• **Input data**:
****************************************
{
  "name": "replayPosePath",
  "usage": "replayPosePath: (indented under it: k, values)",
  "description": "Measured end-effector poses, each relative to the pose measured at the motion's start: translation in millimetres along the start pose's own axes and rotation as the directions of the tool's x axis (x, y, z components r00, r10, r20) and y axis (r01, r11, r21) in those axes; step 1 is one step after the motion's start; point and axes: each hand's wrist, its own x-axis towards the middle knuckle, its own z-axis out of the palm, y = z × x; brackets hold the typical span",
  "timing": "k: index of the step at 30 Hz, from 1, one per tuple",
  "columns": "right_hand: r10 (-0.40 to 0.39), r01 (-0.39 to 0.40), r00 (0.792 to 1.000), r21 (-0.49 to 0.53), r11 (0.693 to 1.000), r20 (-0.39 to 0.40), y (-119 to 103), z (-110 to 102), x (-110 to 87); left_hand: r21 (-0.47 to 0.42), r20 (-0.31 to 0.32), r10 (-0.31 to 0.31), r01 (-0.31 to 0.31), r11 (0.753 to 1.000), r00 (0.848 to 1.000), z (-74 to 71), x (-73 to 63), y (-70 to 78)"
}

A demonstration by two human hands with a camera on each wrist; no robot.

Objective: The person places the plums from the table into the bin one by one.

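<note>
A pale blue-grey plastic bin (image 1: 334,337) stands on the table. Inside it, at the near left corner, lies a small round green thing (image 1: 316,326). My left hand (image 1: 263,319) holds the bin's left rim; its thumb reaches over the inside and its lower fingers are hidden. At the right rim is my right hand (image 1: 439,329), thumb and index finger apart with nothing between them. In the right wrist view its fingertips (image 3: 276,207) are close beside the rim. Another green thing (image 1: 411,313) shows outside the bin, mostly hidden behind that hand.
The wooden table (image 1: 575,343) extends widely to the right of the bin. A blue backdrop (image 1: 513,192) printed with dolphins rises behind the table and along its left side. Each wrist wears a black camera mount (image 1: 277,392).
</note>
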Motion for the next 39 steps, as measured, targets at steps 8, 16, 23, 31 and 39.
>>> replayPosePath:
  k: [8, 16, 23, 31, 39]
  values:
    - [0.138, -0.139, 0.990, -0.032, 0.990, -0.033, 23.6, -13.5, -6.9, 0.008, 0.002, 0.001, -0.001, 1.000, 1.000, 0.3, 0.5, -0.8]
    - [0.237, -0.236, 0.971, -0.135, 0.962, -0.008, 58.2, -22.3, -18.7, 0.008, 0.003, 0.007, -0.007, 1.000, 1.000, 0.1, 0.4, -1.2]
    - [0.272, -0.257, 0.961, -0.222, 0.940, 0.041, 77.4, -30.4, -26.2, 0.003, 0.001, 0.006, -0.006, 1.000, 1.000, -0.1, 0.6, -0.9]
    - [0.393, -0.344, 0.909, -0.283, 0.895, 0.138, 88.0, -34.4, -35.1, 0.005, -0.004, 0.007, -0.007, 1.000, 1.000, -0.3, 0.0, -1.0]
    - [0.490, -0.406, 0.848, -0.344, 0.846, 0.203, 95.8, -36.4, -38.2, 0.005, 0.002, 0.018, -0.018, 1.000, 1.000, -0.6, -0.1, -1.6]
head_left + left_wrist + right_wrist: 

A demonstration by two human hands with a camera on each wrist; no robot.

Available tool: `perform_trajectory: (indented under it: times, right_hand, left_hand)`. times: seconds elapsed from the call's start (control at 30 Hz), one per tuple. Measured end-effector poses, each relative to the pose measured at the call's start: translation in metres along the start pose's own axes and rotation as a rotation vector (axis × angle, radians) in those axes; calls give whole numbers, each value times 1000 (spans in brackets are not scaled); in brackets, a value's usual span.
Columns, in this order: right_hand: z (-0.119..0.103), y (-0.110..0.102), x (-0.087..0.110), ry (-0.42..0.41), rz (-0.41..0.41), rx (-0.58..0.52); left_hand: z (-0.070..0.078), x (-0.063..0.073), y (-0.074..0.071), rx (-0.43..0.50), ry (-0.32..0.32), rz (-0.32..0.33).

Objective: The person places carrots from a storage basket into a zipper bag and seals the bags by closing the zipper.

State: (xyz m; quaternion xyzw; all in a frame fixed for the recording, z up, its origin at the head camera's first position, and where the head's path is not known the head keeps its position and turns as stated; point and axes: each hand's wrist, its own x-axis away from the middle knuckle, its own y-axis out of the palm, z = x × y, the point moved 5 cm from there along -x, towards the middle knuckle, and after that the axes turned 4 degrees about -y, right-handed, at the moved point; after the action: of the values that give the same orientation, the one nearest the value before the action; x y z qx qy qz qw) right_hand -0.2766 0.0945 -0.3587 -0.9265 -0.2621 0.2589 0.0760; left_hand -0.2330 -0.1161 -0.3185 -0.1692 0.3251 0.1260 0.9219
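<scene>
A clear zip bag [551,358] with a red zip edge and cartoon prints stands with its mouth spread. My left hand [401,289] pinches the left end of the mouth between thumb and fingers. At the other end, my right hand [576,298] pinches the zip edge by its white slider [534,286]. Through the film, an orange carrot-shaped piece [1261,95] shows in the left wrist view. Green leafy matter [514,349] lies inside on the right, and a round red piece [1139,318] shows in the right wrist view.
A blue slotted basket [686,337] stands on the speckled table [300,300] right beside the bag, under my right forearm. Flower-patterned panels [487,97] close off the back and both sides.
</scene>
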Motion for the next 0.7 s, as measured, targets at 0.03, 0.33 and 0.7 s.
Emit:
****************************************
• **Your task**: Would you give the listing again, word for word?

• **Response**:
{
  "name": "replayPosePath",
  "usage": "replayPosePath: (indented under it: k, values)",
  "description": "Measured end-effector poses, each relative to the pose measured at the motion's start: translation in millimetres along the start pose's own axes and rotation as the directions of the tool's x axis (x, y, z components r00, r10, r20) and y axis (r01, r11, r21) in those axes; step 1 is one step after the motion's start; point and axes: each hand's wrist, its own x-axis towards the middle knuckle, its own z-axis out of the palm, y = z × x; brackets hold the typical span",
  "timing": "k: index of the step at 30 Hz, from 1, one per tuple",
  "columns": "right_hand: r10 (-0.40 to 0.39), r01 (-0.39 to 0.40), r00 (0.792 to 1.000), r21 (-0.49 to 0.53), r11 (0.693 to 1.000), r20 (-0.39 to 0.40), y (-119 to 103), z (-110 to 102), x (-110 to 87); left_hand: r21 (-0.47 to 0.42), r20 (-0.31 to 0.32), r10 (-0.31 to 0.31), r01 (-0.31 to 0.31), r11 (0.753 to 1.000), r00 (0.848 to 1.000), z (-74 to 71), x (-73 to 63), y (-70 to 78)"
}

A demonstration by two human hands with a camera on each wrist; no robot.

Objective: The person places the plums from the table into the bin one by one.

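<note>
A pale blue-grey plastic bin (image 1: 334,337) stands on the table. Inside it, at the near left corner, lies a small round green thing (image 1: 316,326). My left hand (image 1: 263,319) holds the bin's left rim; its thumb reaches over the inside and its lower fingers are hidden. At the right rim is my right hand (image 1: 439,329), thumb and index finger apart with nothing between them. In the right wrist view its fingertips (image 3: 276,207) are close beside the rim. Another green thing (image 1: 411,313) shows outside the bin, mostly hidden behind that hand.
The wooden table (image 1: 575,343) extends widely to the right of the bin. A blue backdrop (image 1: 513,192) printed with dolphins rises behind the table and along its left side. Each wrist wears a black camera mount (image 1: 277,392).
</note>
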Motion for the next 39 steps, as measured, targets at steps 8, 16, 23, 31 and 39.
>>> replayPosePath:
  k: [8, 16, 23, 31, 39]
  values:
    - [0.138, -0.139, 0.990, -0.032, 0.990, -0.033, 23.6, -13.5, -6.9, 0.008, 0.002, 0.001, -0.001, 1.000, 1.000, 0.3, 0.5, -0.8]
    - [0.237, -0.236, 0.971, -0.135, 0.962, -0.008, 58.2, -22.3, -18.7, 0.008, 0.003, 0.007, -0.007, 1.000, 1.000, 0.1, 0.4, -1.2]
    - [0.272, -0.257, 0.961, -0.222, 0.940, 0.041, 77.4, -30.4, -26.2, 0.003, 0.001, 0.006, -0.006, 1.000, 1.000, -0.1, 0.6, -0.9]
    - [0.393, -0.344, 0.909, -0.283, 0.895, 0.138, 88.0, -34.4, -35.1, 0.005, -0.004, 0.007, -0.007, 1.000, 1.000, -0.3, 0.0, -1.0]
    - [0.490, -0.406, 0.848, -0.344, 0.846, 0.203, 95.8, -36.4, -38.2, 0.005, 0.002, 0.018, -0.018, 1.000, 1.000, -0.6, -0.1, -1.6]
head_left + left_wrist + right_wrist: 

A demonstration by two human hands with a camera on each wrist; no robot.

Available tool: `perform_trajectory: (indented under it: times, right_hand, left_hand)`. times: seconds elapsed from the call's start (control at 30 Hz), one per tuple. Measured end-effector poses, each relative to the pose measured at the call's start: translation in metres along the start pose's own axes and rotation as a rotation vector (axis × angle, radians) in those axes; calls give whole numbers, each value times 1000 (spans in brackets are not scaled); in brackets, a value's usual span.
Columns, in this order: right_hand: z (-0.119..0.103), y (-0.110..0.102), x (-0.087..0.110), ry (-0.42..0.41), rz (-0.41..0.41), rx (-0.58..0.52); left_hand: z (-0.070..0.078), x (-0.063..0.073), y (-0.074..0.071), rx (-0.43..0.50), ry (-0.32..0.32), rz (-0.32..0.33).

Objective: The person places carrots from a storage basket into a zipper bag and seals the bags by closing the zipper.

State: (xyz m; quaternion xyzw; all in a frame fixed for the recording, z up, its origin at the head camera's first position, and where the head's path is not known the head keeps its position and turns as stated; point and axes: each hand's wrist, its own x-axis away from the middle knuckle, its own y-axis out of the palm, z = x × y, the point moved 5 cm from there along -x, towards the middle knuckle, and after that the axes turned 4 degrees about -y, right-handed, at the moved point; after the action: of the values that give the same orientation, the one nearest the value before the action; x y z qx qy qz qw) right_hand -0.2766 0.0945 -0.3587 -0.9265 -0.2621 0.2589 0.0760; left_hand -0.2330 -0.1161 -0.3185 -0.1692 0.3251 0.1260 0.9219
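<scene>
A clear zip bag [551,358] with a red zip edge and cartoon prints stands with its mouth spread. My left hand [401,289] pinches the left end of the mouth between thumb and fingers. At the other end, my right hand [576,298] pinches the zip edge by its white slider [534,286]. Through the film, an orange carrot-shaped piece [1261,95] shows in the left wrist view. Green leafy matter [514,349] lies inside on the right, and a round red piece [1139,318] shows in the right wrist view.
A blue slotted basket [686,337] stands on the speckled table [300,300] right beside the bag, under my right forearm. Flower-patterned panels [487,97] close off the back and both sides.
</scene>
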Motion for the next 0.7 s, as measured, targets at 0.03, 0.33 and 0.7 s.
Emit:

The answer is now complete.